Records supplied -

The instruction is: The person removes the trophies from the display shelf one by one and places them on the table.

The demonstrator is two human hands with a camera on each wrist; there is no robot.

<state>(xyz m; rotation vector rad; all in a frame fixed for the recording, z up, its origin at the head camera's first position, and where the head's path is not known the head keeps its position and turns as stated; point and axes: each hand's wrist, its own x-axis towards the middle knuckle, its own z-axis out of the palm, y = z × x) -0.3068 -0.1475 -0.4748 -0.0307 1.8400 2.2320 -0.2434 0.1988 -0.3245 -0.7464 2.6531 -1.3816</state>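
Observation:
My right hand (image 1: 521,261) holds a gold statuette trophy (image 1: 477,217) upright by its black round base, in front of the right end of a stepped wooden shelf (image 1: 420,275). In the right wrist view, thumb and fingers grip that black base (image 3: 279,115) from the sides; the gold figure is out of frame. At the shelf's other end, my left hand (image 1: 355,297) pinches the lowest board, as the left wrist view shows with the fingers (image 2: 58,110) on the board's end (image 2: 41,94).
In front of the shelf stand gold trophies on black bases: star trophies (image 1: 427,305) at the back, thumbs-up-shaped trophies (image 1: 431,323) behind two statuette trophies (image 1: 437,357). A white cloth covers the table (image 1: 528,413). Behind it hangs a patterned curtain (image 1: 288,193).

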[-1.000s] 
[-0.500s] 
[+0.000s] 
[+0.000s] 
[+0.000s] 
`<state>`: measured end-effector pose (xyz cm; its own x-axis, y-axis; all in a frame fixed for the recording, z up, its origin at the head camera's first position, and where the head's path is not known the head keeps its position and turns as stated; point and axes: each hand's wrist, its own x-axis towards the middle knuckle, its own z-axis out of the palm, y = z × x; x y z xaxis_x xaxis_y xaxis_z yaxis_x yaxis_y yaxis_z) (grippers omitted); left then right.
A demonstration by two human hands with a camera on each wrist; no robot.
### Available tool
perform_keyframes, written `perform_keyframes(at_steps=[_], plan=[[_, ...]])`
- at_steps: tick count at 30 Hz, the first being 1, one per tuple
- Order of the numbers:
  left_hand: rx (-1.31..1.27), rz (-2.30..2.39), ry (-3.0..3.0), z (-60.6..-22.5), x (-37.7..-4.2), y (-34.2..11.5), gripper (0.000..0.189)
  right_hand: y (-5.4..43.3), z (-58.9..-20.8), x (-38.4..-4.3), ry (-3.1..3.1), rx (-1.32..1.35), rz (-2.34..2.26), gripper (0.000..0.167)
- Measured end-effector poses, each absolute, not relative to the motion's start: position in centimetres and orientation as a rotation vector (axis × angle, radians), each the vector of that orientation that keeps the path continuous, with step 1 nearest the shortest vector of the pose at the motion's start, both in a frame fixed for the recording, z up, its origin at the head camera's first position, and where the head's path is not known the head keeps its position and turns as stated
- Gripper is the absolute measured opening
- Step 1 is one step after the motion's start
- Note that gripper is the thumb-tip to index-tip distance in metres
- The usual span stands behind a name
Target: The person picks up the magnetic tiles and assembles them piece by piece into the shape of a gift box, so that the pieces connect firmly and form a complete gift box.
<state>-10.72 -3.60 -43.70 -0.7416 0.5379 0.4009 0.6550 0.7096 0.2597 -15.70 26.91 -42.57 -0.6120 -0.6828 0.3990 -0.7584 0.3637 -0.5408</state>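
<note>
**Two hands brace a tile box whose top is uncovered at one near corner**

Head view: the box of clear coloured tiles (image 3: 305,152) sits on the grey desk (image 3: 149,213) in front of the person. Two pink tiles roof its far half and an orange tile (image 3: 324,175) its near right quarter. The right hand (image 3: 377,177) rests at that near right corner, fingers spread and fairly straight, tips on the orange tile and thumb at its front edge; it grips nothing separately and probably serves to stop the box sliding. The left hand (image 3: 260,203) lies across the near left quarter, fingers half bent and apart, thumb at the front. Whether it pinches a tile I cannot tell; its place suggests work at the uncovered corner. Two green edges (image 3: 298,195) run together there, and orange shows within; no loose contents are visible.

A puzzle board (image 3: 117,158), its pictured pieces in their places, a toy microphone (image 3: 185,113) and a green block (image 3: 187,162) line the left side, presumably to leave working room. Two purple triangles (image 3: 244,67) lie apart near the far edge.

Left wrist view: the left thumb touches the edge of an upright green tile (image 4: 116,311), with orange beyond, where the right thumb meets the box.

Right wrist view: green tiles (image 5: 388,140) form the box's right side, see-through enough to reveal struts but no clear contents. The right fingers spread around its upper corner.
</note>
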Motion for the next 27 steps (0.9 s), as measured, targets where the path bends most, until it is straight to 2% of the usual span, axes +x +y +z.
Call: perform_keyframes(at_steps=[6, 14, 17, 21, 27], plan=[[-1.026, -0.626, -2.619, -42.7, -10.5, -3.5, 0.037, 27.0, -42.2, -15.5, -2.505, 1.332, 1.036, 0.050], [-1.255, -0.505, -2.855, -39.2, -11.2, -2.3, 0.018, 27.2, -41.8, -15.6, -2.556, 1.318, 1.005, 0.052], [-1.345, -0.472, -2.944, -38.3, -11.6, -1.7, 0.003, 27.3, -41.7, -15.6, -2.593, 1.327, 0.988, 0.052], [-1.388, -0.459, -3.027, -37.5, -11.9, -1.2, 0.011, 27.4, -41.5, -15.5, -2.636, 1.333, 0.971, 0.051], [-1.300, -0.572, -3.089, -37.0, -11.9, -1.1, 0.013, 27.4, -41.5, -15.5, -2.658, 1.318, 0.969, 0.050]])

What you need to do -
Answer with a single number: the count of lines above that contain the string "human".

Your solution -
2